-- ACTIVITY --
State how many lines of the entries include the string "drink", please, leaving out everything but the number.

-- RECORDS SHOWN --
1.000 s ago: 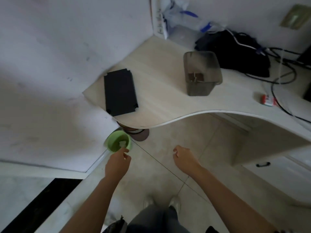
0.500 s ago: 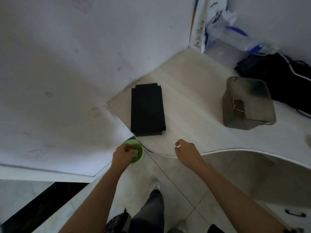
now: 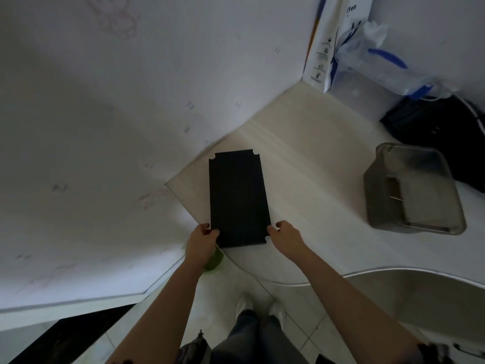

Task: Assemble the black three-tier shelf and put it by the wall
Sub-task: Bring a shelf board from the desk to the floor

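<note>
A flat black shelf panel [image 3: 237,198] with notched corners lies on the pale wooden desk [image 3: 309,158], close to the wall and reaching the desk's near edge. My left hand [image 3: 202,241] grips the panel's near left corner, thumb on its edge. My right hand [image 3: 284,236] has its curled fingers against the near right corner and pinches that edge. No other shelf parts show on the desk.
A green cup [image 3: 214,261] stands on the floor below the desk edge, partly hidden by my left hand. A grey translucent bin [image 3: 412,187] sits at the right, a black bag [image 3: 443,132] behind it, and a white box [image 3: 330,43] and a plastic bag [image 3: 372,61] in the corner.
I have stepped closer to the desk. My left hand rose from the green cup to the panel's left corner, and my right hand moved forward to its right corner.
</note>
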### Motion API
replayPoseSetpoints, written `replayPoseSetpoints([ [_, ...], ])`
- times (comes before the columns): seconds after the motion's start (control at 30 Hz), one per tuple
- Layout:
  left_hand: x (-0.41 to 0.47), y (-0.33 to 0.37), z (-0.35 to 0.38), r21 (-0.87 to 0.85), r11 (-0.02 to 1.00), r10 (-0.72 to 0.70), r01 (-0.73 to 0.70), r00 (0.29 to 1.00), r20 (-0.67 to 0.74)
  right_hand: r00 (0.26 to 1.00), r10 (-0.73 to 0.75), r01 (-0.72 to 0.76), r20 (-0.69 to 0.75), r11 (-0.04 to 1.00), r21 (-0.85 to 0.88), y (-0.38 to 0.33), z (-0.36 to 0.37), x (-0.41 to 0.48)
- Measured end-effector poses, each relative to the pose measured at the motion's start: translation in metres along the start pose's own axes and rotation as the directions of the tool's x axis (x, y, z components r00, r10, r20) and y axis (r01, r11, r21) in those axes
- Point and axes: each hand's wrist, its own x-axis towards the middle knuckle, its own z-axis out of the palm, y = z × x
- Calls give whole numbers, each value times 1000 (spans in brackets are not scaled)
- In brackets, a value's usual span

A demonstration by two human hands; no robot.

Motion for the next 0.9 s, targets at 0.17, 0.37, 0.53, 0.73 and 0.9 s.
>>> replayPoseSetpoints([
  [0.17,7,4,10,-121,991,-62,63,998,12,997,33,-34,70,999,4,-16,0,14],
  [0.37,2,8,17,-212,975,-66,71,997,29,985,57,-59,162,998,7,-24,-2,24],
  [0.53,0,14,24,-285,953,-105,100,994,-4,982,52,-66,183,995,72,-22,-11,27],
  [0.73,-8,16,37,-296,955,-77,36,989,-126,993,22,-41,120,987,155,-15,-24,27],
  [0.9,-10,20,35,-430,902,-97,41,989,-108,988,61,-98,142,958,270,-16,-42,26],
])
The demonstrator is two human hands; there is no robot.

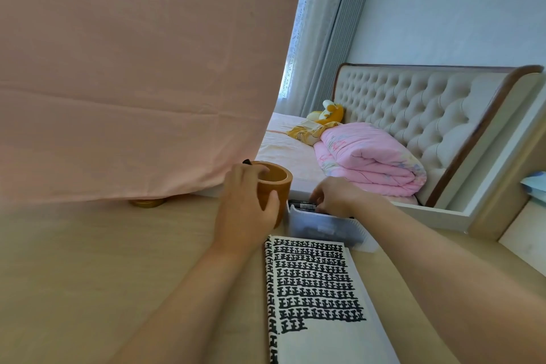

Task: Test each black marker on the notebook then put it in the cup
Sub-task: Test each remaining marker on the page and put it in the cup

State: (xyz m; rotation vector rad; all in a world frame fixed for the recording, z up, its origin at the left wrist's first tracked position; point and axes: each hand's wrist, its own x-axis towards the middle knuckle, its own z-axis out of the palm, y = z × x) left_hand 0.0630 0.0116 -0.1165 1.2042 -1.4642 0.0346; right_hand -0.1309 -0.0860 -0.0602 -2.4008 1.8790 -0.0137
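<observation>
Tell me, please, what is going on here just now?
A person is mid-test. The left hand grips the brown cup, with a black marker tip showing beside its rim. The right hand reaches into the clear box of markers. The notebook page is mostly covered in rows of black marks.

Cup left of box
</observation>
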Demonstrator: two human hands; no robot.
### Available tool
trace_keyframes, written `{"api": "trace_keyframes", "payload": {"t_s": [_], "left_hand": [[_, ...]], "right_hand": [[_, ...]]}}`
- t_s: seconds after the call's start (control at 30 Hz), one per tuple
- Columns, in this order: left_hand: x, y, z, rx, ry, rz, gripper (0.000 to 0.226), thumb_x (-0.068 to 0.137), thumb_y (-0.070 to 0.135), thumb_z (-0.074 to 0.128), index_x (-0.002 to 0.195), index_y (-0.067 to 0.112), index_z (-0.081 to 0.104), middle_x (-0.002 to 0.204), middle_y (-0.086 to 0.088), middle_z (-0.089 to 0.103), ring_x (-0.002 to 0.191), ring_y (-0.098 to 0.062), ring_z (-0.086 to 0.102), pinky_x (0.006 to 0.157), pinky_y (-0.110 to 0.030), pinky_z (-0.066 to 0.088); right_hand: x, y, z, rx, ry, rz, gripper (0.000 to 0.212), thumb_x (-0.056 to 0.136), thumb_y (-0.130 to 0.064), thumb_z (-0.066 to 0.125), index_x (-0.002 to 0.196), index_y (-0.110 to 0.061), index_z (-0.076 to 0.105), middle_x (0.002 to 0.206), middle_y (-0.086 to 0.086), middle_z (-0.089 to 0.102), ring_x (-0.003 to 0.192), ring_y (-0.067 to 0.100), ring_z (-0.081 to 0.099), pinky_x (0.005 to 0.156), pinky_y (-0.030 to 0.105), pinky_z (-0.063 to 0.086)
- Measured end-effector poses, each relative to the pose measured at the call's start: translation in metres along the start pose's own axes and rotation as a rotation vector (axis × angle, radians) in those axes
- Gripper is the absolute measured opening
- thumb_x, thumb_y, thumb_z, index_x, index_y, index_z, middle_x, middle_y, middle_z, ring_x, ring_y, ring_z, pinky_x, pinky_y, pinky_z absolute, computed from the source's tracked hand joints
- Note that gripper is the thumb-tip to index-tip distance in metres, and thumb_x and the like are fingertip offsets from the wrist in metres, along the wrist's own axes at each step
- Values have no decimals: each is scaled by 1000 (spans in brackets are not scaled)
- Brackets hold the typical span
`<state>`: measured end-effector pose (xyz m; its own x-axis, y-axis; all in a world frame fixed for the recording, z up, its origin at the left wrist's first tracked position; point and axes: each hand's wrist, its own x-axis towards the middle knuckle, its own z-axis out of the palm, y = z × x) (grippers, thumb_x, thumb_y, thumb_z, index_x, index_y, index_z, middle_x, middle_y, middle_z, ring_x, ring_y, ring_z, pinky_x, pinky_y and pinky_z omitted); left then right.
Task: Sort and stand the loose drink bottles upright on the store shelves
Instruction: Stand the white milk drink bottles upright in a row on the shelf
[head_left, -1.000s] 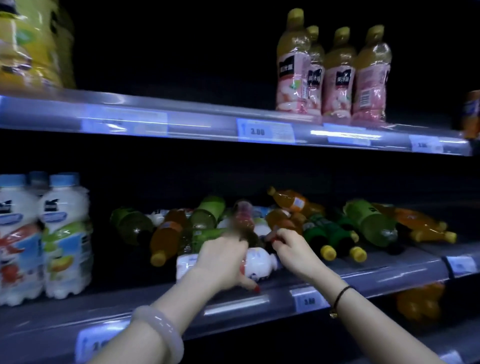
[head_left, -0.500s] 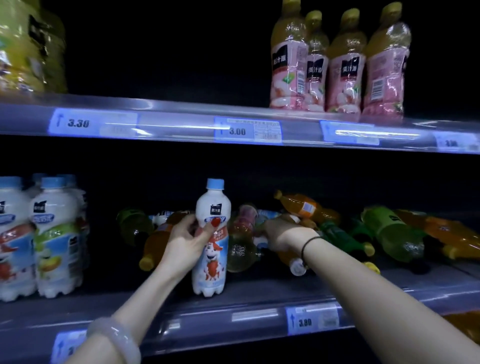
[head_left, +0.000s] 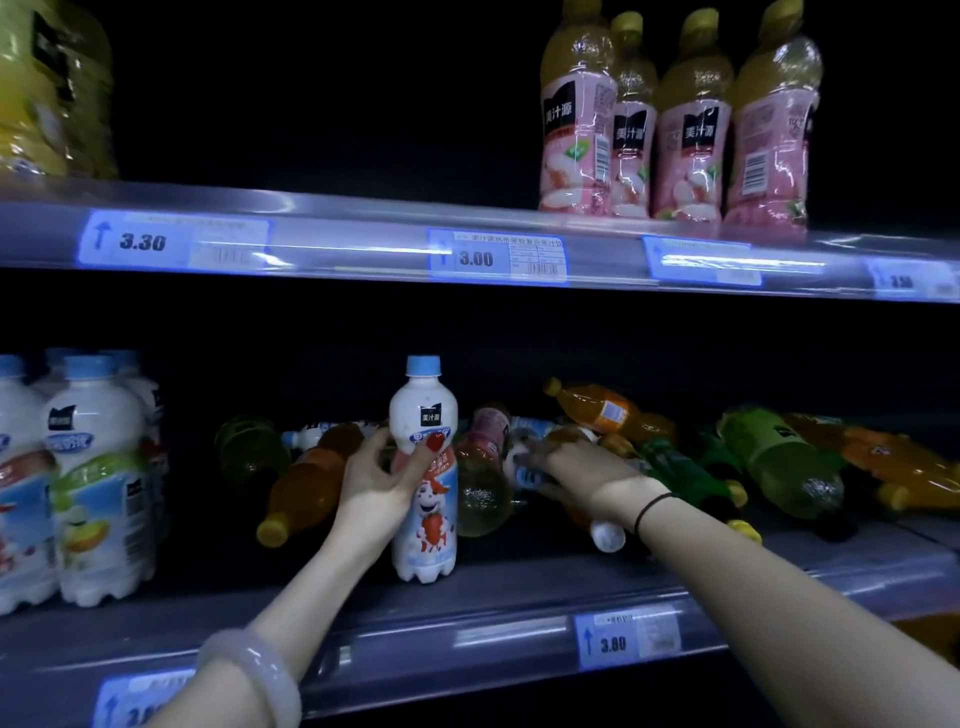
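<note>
**On mid shelf: one btl up, heap left to do**

L hand (head_left: 376, 480) is clamped round the white milk btl (head_left: 423, 410), thumb across its label. It stands upright, base seemingly down on the shelf (head_left: 493, 587). Well left of it, matching white btls (head_left: 93, 467) stand together, done. Behind & right of it, orange, green & clear btls (head_left: 779, 457) lie heaped, unsorted. R hand (head_left: 576, 475) reaches into that heap; fingers blurred, can't tell if gripping. Most work's ahead, I reckon.
</note>
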<state>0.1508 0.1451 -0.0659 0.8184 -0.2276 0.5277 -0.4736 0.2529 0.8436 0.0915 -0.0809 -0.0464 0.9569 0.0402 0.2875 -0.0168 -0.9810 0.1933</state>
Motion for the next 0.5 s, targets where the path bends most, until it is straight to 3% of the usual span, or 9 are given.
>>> {"api": "trace_keyframes", "payload": {"t_s": [0.1,0.17,0.23,0.27,0.37,0.43,0.5], "left_hand": [[0,0,1,-25,-14,2,8,83,20,67,88,21,61,83,4,71,73,-2,71,56,-12,52],[1,-1,2,-30,-22,-2,8,83,21,67,89,21,61,84,3,72,75,-5,72,58,-14,53],[3,-2,2,-43,-38,-9,10,82,21,67,90,20,61,87,3,72,75,-5,72,58,-15,53],[4,-3,2,-44,-45,-13,11,81,22,67,91,20,61,89,2,72,76,-5,72,58,-15,53],[8,-7,1,-45,-60,-41,16,79,27,68,93,20,63,92,1,72,84,-12,71,62,-17,54],[9,-8,-2,-53,-81,-62,27,74,36,70,95,20,64,95,-2,73,87,-16,71,68,-23,55],[10,-10,-4,-70,-108,-90,26,76,34,72,97,20,64,95,-2,74,88,-17,72,71,-26,56]], "right_hand": [[-6,1,-7,478,317,238,40,95,-22,51,135,-14,47,132,10,57,119,28,55,95,33,44],[1,-3,-10,719,525,336,32,96,-19,50,126,-8,50,108,9,63,98,24,61,81,29,43],[13,-8,-21,886,673,386,20,98,-18,46,113,-6,48,83,-2,56,74,13,54,70,25,37],[21,-10,-26,939,705,400,21,98,-18,45,113,-4,46,82,-5,53,73,12,52,70,24,36],[39,-8,-34,990,725,425,36,98,-20,47,126,3,43,106,11,58,98,24,54,76,23,36],[48,-8,-32,1035,712,448,44,94,-29,53,127,-1,45,111,13,59,101,22,56,78,24,41],[54,-7,-22,1097,655,471,55,84,-45,59,124,-10,46,114,12,61,104,22,58,87,33,49]]}}
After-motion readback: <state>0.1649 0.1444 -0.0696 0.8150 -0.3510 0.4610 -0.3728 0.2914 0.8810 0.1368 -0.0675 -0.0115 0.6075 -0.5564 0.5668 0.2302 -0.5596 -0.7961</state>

-- RESULT --
2